Directions for this task -
Your reply should reproduce each line below exactly and carry none of the pictures.

Supplied material -

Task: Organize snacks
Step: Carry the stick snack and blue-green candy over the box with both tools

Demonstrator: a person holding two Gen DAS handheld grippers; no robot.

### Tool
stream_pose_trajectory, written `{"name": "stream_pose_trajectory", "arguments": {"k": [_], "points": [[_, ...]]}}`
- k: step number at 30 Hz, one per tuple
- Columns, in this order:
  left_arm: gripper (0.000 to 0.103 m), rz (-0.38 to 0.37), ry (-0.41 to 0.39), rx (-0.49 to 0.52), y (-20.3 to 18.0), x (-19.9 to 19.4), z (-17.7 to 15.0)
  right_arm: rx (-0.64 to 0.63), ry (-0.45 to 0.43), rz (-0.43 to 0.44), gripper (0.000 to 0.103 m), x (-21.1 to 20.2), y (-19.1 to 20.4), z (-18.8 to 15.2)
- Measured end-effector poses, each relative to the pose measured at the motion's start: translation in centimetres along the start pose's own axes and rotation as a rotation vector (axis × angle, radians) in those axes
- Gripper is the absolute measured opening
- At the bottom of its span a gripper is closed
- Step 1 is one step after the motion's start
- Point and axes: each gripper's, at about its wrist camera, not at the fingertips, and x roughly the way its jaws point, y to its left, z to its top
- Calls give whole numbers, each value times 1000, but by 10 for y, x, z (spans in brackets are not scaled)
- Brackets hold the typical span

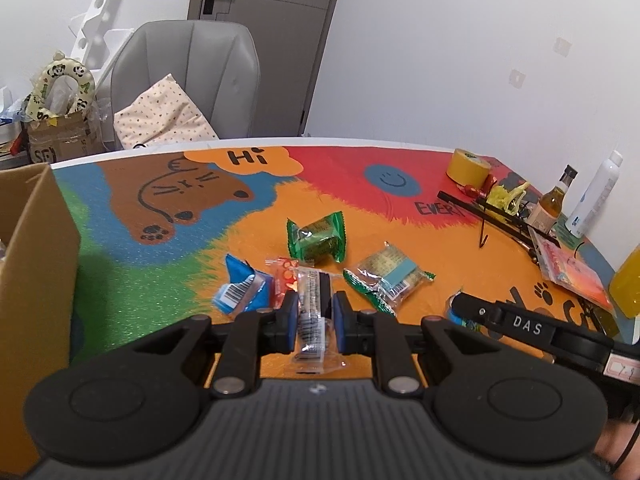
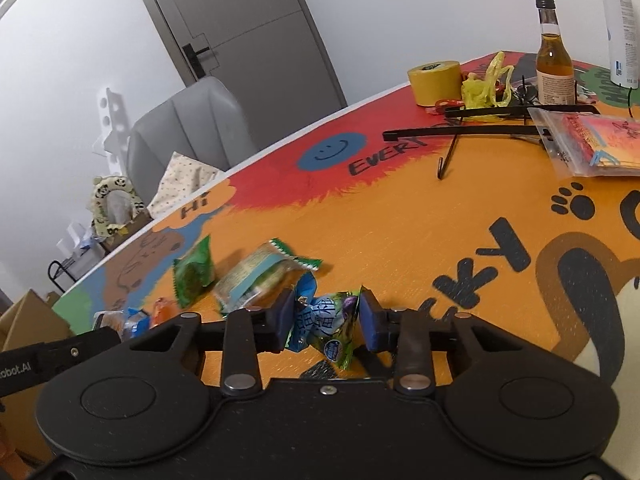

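Observation:
My left gripper (image 1: 315,307) is shut on a clear-wrapped dark cookie pack (image 1: 312,320), held a little above the colourful table mat (image 1: 400,220). Beyond it lie a blue packet (image 1: 242,288), a red-orange packet (image 1: 283,280), a green packet (image 1: 317,240) and a clear green-edged cake pack (image 1: 386,280). My right gripper (image 2: 325,316) is shut on a blue-and-green candy packet (image 2: 326,326) at the mat. The green packet (image 2: 193,276) and the cake pack (image 2: 260,276) lie just past it on the left. The right gripper's body (image 1: 528,328) shows in the left wrist view.
An open cardboard box (image 1: 36,280) stands at the table's left edge. At the far right are a yellow tape roll (image 2: 435,80), a brown bottle (image 2: 554,64), a white bottle (image 2: 620,24), a black hanger (image 2: 480,130) and a zip bag (image 2: 588,144). A grey chair (image 1: 188,76) stands behind.

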Motion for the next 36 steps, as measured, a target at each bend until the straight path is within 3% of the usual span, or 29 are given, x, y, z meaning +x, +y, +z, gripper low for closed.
{"name": "stream_pose_trajectory", "arguments": {"k": [17, 36], "points": [[17, 11, -76, -15, 18, -53, 5, -45, -60, 59, 33, -40, 38, 2], [17, 51, -137, -68, 72, -99, 6, -123, -62, 143, 33, -54, 106, -9]]}}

The completed task -
Task: Organize snacks
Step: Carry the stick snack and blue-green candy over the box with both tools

Demonstrator: a person holding two Gen DAS handheld grippers; no robot.

### Tool
stream_pose_trajectory, written `{"name": "stream_pose_trajectory", "arguments": {"k": [_], "points": [[_, ...]]}}`
- k: step number at 30 Hz, one per tuple
- Columns, in this order:
  left_arm: gripper (0.000 to 0.103 m), rz (-0.38 to 0.37), ry (-0.41 to 0.39), rx (-0.49 to 0.52), y (-20.3 to 18.0), x (-19.9 to 19.4), z (-17.7 to 15.0)
  right_arm: rx (-0.64 to 0.63), ry (-0.45 to 0.43), rz (-0.43 to 0.44), gripper (0.000 to 0.103 m), x (-21.1 to 20.2), y (-19.1 to 20.4), z (-18.8 to 15.2)
- Measured end-effector poses, each relative to the pose measured at the motion's start: translation in centimetres along the start pose's own axes and rotation as a rotation vector (axis × angle, radians) in those axes
- Gripper is the absolute measured opening
- At the bottom of its span a gripper is closed
- Step 1 is one step after the motion's start
- Point and axes: each gripper's, at about its wrist camera, not at the fingertips, and x roughly the way its jaws point, y to its left, z to its top
- Calls give whole numbers, each value times 1000, but by 10 for y, x, z (spans in brackets are not scaled)
- Brackets hold the typical span


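Observation:
My left gripper (image 1: 315,307) is shut on a clear-wrapped dark cookie pack (image 1: 312,320), held a little above the colourful table mat (image 1: 400,220). Beyond it lie a blue packet (image 1: 242,288), a red-orange packet (image 1: 283,280), a green packet (image 1: 317,240) and a clear green-edged cake pack (image 1: 386,280). My right gripper (image 2: 325,316) is shut on a blue-and-green candy packet (image 2: 326,326) at the mat. The green packet (image 2: 193,276) and the cake pack (image 2: 260,276) lie just past it on the left. The right gripper's body (image 1: 528,328) shows in the left wrist view.
An open cardboard box (image 1: 36,280) stands at the table's left edge. At the far right are a yellow tape roll (image 2: 435,80), a brown bottle (image 2: 554,64), a white bottle (image 2: 620,24), a black hanger (image 2: 480,130) and a zip bag (image 2: 588,144). A grey chair (image 1: 188,76) stands behind.
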
Motion for the next 36 steps, as measured, a target at each bend until the straight path is within 3% of the usual span, or 29 are given, x, y, z meaning +x, +y, +z, gripper low for closed.
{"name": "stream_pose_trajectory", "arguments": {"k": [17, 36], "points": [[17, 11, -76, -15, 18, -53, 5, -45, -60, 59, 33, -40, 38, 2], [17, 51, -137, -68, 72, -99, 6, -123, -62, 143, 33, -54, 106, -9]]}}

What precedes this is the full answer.